What is expected. Each line from the start of the data below through the one containing "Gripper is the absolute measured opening" must be reproduced exactly.

BEGIN Supplied data

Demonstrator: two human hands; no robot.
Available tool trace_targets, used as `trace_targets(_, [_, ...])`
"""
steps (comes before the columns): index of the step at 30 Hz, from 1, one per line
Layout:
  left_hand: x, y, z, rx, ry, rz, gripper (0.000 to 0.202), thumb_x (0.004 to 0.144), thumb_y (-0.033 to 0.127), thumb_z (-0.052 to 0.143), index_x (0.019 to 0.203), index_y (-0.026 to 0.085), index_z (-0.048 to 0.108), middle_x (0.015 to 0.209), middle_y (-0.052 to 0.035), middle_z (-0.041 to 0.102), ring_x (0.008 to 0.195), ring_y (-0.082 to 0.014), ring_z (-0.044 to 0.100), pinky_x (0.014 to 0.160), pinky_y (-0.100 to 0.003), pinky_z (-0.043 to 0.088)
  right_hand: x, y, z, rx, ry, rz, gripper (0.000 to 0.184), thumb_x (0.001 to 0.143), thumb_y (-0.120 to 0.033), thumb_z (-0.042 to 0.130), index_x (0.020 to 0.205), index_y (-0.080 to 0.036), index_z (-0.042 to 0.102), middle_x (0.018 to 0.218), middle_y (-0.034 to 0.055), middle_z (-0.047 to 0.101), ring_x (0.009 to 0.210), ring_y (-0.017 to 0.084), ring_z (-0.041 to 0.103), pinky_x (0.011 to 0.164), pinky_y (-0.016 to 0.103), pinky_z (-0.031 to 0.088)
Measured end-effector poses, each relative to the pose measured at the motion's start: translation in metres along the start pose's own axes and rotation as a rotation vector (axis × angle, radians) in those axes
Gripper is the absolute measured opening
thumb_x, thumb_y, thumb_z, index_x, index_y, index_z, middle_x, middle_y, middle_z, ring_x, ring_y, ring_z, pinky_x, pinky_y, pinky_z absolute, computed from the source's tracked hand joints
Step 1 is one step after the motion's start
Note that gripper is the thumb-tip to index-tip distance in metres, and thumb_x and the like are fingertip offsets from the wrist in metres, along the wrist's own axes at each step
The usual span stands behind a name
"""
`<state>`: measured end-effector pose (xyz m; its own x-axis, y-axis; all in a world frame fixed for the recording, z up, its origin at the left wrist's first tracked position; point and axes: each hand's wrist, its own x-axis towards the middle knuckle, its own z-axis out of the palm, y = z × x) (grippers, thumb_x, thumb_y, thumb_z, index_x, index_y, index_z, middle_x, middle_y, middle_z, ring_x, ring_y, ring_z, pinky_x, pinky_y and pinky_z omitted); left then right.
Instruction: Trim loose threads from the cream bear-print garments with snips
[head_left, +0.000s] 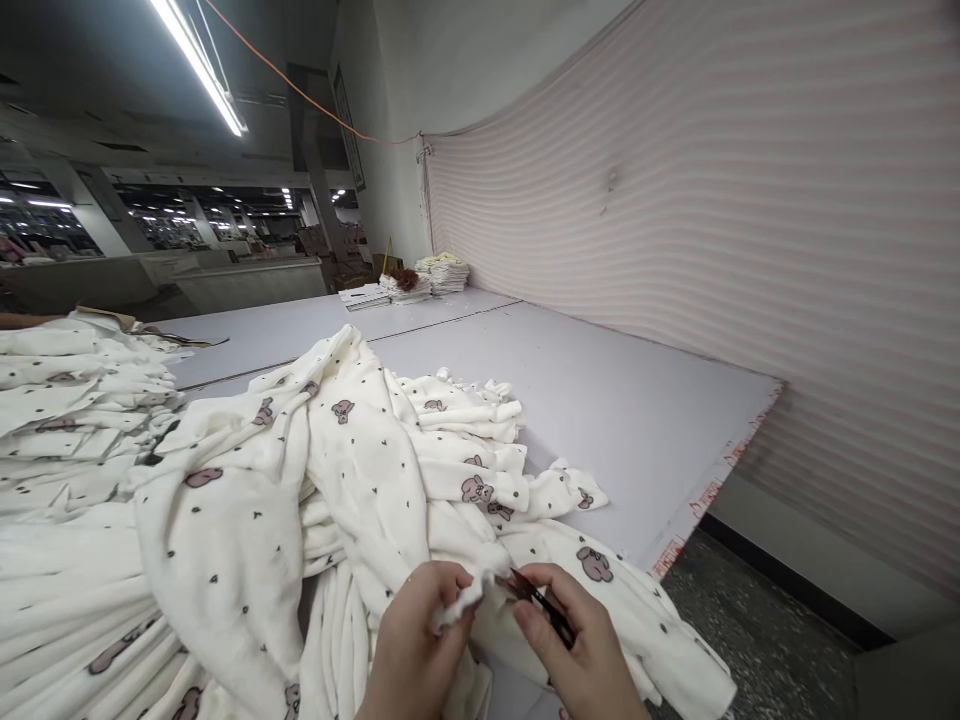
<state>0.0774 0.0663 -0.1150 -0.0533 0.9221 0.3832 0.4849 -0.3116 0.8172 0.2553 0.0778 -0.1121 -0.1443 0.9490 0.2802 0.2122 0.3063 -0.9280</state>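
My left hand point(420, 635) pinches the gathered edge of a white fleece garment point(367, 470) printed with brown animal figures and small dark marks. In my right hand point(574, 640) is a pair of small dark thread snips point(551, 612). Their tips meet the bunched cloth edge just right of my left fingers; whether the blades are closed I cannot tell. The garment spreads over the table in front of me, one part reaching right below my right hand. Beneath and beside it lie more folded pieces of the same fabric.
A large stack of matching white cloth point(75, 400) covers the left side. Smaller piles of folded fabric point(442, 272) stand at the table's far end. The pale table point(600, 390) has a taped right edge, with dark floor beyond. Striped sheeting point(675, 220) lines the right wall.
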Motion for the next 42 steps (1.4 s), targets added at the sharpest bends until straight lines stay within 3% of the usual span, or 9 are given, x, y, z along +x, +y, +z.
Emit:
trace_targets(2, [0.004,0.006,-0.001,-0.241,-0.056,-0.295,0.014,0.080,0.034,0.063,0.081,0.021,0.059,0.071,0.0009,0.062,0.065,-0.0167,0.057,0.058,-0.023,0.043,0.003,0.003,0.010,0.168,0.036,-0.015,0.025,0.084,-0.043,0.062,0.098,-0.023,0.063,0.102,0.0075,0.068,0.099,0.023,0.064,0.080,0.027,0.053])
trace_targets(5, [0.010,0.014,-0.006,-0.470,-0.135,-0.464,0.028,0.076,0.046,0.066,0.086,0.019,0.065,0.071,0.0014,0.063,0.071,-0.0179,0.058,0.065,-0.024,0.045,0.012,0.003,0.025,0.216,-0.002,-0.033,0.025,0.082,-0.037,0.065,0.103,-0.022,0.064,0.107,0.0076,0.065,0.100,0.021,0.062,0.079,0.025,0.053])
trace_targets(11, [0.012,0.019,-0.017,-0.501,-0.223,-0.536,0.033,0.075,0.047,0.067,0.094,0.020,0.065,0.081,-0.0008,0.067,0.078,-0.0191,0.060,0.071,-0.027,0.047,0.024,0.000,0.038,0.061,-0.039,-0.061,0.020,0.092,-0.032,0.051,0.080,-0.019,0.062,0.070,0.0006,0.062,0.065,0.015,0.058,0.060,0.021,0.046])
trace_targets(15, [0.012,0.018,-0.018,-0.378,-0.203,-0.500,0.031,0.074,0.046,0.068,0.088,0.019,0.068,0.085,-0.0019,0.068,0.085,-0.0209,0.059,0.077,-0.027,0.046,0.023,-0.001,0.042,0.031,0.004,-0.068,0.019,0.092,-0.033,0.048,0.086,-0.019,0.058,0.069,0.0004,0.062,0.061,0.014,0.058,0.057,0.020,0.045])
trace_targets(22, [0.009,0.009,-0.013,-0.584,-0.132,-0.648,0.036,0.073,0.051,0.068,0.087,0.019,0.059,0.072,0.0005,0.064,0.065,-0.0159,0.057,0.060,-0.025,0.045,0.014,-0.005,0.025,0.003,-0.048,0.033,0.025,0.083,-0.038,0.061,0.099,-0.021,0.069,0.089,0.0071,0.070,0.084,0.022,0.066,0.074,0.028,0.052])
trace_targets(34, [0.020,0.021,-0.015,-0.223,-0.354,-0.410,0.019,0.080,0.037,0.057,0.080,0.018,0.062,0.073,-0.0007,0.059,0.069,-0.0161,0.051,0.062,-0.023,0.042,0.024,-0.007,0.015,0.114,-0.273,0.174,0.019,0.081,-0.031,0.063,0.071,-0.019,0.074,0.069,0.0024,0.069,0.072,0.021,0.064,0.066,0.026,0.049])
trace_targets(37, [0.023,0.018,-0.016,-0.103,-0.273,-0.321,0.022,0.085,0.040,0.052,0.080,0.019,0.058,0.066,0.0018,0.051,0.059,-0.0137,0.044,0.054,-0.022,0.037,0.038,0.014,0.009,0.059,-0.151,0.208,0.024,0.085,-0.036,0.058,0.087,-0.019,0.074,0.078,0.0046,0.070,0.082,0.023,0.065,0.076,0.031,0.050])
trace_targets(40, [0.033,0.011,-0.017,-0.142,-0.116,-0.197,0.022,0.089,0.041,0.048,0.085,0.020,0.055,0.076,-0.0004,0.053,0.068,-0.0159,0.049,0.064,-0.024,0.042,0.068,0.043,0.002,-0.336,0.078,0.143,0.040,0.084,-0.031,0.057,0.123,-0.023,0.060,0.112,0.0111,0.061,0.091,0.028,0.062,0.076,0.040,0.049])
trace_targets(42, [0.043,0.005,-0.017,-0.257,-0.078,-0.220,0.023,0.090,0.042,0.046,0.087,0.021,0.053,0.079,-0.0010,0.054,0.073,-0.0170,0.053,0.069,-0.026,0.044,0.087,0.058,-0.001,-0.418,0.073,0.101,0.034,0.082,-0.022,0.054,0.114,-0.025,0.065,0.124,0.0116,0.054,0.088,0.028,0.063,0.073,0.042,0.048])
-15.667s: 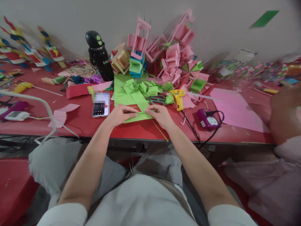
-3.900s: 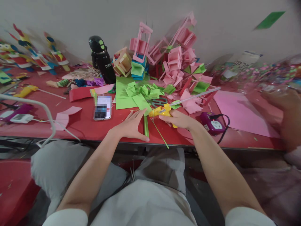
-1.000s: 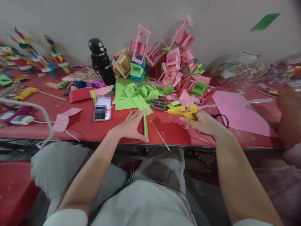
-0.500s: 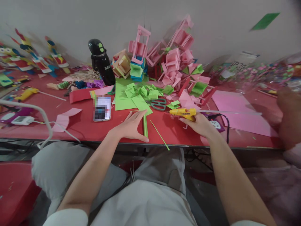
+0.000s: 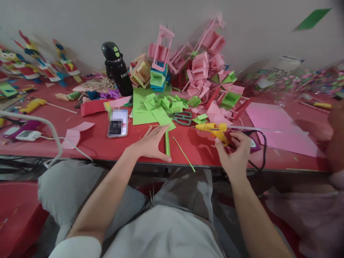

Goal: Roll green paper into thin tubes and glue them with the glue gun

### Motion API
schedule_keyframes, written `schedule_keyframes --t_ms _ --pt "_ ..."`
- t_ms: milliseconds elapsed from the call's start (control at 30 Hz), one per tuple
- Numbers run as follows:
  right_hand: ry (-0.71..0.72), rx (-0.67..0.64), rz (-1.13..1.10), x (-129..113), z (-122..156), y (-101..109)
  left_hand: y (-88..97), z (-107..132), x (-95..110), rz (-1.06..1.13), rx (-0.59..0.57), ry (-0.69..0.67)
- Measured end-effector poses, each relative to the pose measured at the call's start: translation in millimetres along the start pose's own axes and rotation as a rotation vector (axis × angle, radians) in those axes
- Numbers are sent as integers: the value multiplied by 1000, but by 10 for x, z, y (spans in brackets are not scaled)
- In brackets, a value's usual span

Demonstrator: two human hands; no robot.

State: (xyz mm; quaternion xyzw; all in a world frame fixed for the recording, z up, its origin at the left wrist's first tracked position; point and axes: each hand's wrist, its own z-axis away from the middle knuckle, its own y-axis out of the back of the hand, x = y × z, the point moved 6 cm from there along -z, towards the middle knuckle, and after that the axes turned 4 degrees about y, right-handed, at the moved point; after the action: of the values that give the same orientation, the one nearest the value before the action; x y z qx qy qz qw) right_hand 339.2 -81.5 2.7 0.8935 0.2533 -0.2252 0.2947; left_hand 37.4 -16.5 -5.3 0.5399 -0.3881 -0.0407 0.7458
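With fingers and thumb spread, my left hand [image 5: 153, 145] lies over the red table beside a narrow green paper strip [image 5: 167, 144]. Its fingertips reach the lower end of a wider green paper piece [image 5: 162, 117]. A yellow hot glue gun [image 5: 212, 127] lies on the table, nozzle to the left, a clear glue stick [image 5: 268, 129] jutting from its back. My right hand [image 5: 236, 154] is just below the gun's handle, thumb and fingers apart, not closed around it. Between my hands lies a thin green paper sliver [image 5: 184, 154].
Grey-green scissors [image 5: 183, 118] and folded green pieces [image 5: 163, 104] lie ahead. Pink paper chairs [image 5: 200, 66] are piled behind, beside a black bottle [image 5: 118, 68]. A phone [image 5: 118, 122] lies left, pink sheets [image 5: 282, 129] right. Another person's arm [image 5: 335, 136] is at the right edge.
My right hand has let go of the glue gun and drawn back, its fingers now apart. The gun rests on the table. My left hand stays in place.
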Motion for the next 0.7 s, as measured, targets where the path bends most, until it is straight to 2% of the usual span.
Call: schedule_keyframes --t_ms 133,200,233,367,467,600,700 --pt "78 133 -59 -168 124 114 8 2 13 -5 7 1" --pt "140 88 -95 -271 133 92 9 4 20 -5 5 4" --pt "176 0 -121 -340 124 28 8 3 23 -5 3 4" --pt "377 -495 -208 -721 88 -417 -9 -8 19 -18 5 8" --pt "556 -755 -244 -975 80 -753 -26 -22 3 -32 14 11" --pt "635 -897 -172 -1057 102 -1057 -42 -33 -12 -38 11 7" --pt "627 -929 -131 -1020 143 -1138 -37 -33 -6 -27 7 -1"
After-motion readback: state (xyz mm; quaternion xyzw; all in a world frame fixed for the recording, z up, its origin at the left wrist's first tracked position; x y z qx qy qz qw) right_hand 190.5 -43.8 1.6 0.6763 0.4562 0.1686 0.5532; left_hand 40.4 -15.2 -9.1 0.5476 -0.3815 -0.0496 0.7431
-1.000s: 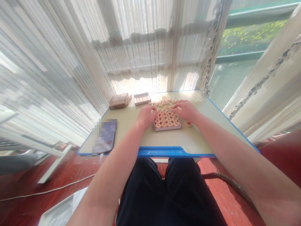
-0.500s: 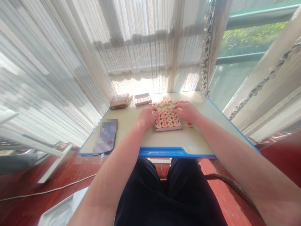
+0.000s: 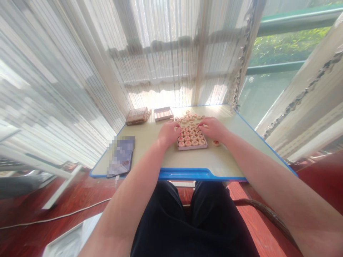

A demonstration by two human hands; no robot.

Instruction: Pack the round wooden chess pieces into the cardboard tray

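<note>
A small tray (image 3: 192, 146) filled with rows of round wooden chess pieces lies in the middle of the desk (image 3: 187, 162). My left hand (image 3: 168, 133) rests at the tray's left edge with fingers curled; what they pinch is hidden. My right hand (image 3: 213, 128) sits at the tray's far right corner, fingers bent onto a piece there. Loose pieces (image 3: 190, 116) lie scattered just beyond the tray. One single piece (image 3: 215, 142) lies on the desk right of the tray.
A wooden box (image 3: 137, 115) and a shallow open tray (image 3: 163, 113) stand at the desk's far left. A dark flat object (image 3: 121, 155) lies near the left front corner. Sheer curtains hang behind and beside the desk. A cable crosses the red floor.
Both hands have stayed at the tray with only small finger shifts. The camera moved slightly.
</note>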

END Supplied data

Task output.
Demonstrator: two human hands; no robot.
Available tool trace_targets, used as `trace_targets(_, [_, ...])`
"""
steps (comes before the columns): index of the step at 30 Hz, from 1, one per line
Layout:
  left_hand: x, y, z, rx, ry, rz, gripper (0.000 to 0.202), thumb_x (0.004 to 0.144), thumb_y (-0.033 to 0.127), thumb_z (-0.052 to 0.143), index_x (0.019 to 0.203), index_y (-0.026 to 0.085), index_z (-0.048 to 0.108), middle_x (0.015 to 0.209), middle_y (-0.052 to 0.035), middle_z (-0.041 to 0.102), ring_x (0.008 to 0.195), ring_y (-0.082 to 0.014), ring_z (-0.044 to 0.100), pinky_x (0.014 to 0.160), pinky_y (-0.100 to 0.003), pinky_z (-0.043 to 0.088)
  right_hand: x, y, z, rx, ry, rz, gripper (0.000 to 0.184), thumb_x (0.001 to 0.143), thumb_y (-0.120 to 0.033), thumb_z (-0.042 to 0.130), index_x (0.020 to 0.205), index_y (-0.080 to 0.036), index_z (-0.042 to 0.102), middle_x (0.018 to 0.218), middle_y (-0.034 to 0.055), middle_z (-0.047 to 0.101), ring_x (0.009 to 0.210), ring_y (-0.017 to 0.084), ring_z (-0.041 to 0.103), pinky_x (0.011 to 0.164), pinky_y (-0.016 to 0.103), pinky_z (-0.031 to 0.088)
Measured end-effector poses, each relative to the pose measured at the motion's start: translation in metres along the start pose's own axes and rotation as a rotation vector (axis × angle, radians) in those axes
Gripper is the absolute measured opening

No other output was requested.